Collected data
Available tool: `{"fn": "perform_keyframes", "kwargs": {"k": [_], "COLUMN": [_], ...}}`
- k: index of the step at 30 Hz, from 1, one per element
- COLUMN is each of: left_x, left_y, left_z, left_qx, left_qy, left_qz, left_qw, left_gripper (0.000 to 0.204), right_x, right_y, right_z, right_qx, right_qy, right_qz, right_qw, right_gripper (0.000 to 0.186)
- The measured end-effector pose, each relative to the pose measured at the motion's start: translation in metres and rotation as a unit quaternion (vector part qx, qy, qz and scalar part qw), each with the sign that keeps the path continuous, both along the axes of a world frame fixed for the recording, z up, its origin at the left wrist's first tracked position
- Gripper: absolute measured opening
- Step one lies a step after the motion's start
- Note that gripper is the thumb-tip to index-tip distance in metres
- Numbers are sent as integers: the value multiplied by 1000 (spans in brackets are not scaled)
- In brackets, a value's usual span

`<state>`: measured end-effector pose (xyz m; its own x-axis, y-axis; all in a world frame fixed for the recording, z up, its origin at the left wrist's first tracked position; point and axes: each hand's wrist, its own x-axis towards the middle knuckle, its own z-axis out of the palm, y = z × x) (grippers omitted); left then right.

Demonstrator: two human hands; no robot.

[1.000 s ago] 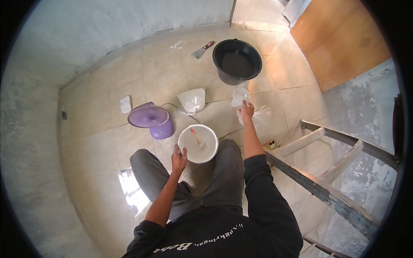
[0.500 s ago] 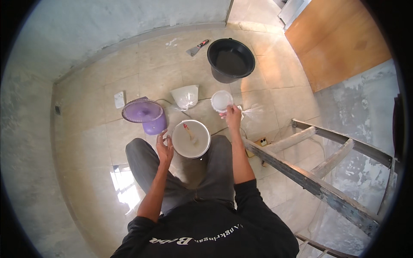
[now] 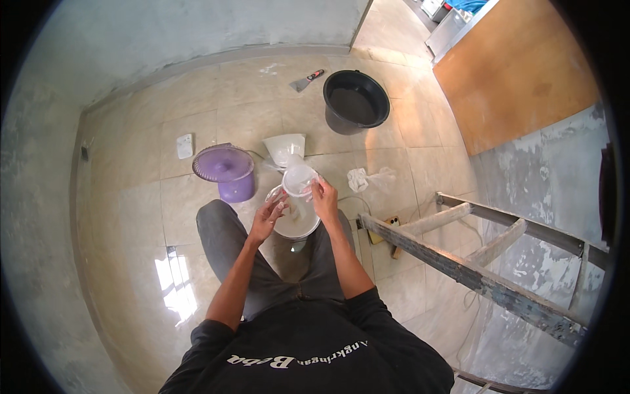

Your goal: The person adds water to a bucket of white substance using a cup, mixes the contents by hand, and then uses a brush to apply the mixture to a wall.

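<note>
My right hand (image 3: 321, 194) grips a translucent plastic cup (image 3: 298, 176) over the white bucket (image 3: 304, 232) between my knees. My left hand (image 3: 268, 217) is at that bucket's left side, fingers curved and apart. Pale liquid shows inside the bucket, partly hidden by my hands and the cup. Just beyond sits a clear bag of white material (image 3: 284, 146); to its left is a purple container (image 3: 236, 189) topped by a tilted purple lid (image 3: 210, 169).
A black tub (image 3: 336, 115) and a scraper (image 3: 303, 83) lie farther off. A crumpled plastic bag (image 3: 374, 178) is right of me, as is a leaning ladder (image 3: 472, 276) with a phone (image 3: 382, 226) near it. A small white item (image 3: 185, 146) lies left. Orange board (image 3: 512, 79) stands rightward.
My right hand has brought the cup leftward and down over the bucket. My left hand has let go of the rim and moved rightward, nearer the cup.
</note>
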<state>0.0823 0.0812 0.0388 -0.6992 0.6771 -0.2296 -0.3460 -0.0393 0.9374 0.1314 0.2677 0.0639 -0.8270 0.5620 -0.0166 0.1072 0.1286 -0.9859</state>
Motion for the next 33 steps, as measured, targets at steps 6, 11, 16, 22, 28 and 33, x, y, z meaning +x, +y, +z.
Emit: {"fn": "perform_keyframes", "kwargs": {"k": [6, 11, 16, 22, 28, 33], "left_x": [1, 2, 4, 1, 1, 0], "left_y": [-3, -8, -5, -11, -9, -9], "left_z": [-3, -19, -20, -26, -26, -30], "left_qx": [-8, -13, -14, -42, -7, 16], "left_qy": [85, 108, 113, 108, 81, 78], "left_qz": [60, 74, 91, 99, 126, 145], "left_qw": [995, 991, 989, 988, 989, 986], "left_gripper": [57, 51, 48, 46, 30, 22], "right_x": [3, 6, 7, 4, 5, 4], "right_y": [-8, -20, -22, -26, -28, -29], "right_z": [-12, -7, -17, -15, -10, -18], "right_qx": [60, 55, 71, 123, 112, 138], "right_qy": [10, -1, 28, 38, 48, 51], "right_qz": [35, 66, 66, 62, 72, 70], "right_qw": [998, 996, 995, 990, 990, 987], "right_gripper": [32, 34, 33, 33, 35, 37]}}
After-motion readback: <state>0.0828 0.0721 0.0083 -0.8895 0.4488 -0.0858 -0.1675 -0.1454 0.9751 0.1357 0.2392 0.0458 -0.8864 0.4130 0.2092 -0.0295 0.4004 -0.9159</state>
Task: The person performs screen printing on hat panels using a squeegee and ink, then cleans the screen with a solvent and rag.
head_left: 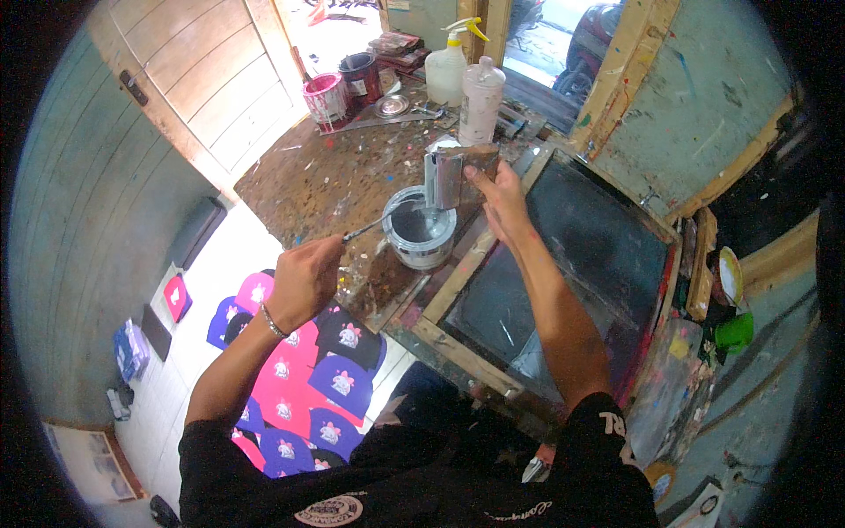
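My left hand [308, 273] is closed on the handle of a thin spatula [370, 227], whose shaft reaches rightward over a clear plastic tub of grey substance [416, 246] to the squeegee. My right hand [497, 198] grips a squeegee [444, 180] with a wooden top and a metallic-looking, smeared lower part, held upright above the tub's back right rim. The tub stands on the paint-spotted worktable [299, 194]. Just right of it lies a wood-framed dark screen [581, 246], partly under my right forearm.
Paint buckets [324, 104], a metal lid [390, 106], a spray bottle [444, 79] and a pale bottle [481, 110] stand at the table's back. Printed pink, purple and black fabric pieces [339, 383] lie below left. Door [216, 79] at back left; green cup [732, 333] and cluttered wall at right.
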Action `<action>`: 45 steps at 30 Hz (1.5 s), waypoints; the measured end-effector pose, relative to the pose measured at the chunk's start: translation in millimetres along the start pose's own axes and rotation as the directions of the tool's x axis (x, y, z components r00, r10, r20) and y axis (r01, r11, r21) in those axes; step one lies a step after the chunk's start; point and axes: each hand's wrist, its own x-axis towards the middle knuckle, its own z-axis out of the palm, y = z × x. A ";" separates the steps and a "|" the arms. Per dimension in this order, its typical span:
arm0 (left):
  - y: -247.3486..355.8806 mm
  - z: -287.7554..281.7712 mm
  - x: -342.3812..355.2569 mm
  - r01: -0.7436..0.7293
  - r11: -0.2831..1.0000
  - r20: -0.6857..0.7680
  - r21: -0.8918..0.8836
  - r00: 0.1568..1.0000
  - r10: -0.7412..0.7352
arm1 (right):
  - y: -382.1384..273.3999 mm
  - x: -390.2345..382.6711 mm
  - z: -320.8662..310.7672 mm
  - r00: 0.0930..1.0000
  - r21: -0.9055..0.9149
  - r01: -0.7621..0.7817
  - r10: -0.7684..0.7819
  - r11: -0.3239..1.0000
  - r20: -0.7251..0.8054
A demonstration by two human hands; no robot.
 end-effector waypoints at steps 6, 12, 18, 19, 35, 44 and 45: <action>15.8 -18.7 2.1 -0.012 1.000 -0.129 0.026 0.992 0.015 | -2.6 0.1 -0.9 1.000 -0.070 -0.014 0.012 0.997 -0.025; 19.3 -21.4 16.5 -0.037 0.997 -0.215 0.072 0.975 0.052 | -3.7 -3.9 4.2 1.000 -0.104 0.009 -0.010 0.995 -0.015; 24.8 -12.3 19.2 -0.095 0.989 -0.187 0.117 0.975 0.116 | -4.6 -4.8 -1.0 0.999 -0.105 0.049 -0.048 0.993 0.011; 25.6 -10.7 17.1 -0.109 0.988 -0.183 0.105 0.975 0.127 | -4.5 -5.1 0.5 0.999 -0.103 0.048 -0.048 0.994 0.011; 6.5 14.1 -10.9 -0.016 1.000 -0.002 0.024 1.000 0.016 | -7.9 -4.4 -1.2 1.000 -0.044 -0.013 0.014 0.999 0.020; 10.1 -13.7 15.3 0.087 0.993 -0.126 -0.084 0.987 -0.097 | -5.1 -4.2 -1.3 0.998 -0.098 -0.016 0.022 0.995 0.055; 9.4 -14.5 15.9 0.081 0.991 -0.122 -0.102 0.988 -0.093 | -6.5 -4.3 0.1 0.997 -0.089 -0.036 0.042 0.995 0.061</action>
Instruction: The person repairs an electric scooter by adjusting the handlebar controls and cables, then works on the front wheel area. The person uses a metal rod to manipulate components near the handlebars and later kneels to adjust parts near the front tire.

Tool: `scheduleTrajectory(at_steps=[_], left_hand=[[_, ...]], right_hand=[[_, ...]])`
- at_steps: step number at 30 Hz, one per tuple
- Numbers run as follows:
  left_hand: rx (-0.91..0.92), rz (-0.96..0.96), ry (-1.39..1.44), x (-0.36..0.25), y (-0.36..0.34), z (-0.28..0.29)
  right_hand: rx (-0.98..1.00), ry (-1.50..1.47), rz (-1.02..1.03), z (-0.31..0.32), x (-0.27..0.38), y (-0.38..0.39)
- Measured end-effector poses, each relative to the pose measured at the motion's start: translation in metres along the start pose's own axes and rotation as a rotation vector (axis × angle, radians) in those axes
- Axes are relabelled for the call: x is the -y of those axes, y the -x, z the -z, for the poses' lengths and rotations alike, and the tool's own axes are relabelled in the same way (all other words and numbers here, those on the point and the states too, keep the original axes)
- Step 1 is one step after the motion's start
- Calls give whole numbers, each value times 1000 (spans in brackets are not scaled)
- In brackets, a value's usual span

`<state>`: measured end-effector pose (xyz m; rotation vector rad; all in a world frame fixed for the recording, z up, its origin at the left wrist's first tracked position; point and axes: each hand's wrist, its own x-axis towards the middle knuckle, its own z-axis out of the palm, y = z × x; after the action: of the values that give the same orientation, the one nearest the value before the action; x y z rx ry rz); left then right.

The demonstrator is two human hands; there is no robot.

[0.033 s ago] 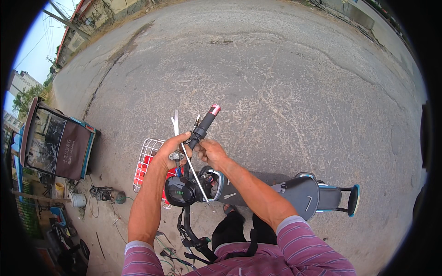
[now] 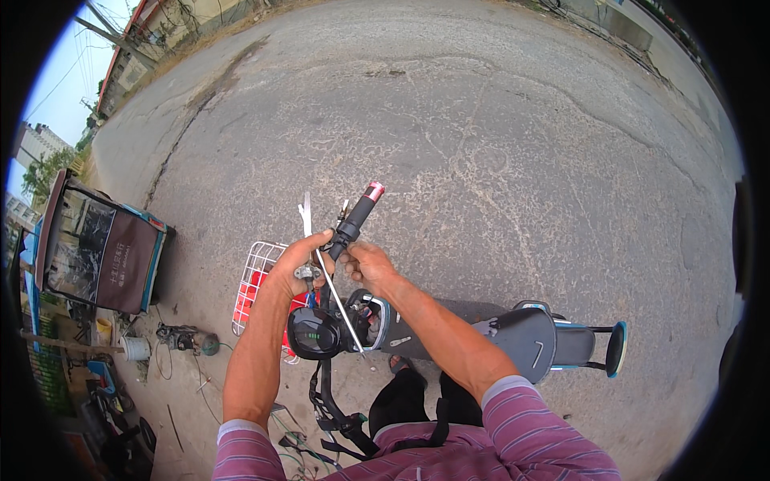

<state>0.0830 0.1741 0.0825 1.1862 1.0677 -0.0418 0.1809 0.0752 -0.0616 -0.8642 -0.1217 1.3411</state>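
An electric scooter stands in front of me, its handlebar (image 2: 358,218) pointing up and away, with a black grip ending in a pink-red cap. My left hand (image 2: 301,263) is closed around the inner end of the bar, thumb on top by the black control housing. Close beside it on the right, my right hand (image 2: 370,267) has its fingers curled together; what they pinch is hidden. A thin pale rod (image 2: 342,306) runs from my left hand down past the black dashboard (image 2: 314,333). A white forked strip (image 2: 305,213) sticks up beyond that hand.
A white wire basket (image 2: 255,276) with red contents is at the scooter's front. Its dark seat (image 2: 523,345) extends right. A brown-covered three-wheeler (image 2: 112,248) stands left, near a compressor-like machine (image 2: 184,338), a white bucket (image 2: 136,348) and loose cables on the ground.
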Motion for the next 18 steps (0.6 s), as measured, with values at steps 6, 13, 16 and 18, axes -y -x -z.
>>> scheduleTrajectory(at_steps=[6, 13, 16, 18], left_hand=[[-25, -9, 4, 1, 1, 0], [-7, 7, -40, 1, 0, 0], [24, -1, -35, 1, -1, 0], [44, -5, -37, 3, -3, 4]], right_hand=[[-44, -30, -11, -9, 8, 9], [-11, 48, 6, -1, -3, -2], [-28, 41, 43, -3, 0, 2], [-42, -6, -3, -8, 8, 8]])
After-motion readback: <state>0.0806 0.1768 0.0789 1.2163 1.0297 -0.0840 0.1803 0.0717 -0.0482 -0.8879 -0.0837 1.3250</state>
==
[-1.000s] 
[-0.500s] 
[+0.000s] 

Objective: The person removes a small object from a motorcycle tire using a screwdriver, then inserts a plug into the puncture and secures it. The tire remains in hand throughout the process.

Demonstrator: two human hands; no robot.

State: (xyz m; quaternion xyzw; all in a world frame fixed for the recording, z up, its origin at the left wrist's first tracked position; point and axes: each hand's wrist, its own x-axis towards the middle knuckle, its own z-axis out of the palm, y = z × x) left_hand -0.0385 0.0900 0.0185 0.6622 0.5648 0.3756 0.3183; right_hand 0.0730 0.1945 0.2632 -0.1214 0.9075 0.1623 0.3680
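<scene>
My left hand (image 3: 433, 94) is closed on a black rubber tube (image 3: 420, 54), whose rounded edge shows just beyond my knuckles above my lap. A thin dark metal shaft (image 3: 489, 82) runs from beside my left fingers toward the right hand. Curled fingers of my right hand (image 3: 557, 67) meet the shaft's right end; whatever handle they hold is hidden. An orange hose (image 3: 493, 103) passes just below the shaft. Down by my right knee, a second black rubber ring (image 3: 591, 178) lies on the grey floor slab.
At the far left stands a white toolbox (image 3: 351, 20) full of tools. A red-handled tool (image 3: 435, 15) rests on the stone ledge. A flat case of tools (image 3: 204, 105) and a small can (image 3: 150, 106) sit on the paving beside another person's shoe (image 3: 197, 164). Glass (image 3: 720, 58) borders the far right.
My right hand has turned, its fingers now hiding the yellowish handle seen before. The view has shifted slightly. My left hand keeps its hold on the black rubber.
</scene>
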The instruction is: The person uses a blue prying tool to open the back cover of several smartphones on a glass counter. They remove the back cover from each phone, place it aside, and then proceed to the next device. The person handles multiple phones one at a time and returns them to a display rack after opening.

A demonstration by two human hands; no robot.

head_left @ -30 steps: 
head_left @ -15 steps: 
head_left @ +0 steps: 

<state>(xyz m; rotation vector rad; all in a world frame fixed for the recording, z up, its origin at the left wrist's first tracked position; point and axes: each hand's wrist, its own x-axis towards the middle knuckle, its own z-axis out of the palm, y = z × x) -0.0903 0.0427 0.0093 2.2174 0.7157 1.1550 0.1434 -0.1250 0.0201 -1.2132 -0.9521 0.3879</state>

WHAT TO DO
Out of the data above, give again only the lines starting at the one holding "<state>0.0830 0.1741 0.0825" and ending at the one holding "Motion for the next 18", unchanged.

WRITTEN RESPONSE
<state>0.0830 0.1741 0.0825 1.1862 1.0677 -0.0418 0.1809 0.0752 -0.0616 -0.8642 -0.1217 1.3411</state>
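An electric scooter stands in front of me, its handlebar (image 2: 358,218) pointing up and away, with a black grip ending in a pink-red cap. My left hand (image 2: 301,263) is closed around the inner end of the bar, thumb on top by the black control housing. Close beside it on the right, my right hand (image 2: 370,267) has its fingers curled together; what they pinch is hidden. A thin pale rod (image 2: 342,306) runs from my left hand down past the black dashboard (image 2: 314,333). A white forked strip (image 2: 305,213) sticks up beyond that hand.
A white wire basket (image 2: 255,276) with red contents is at the scooter's front. Its dark seat (image 2: 523,345) extends right. A brown-covered three-wheeler (image 2: 112,248) stands left, near a compressor-like machine (image 2: 184,338), a white bucket (image 2: 136,348) and loose cables on the ground.
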Motion for the next 18 steps (0.6 s), as measured, with values at steps 6, 13, 16 and 18, axes -y -x -z.

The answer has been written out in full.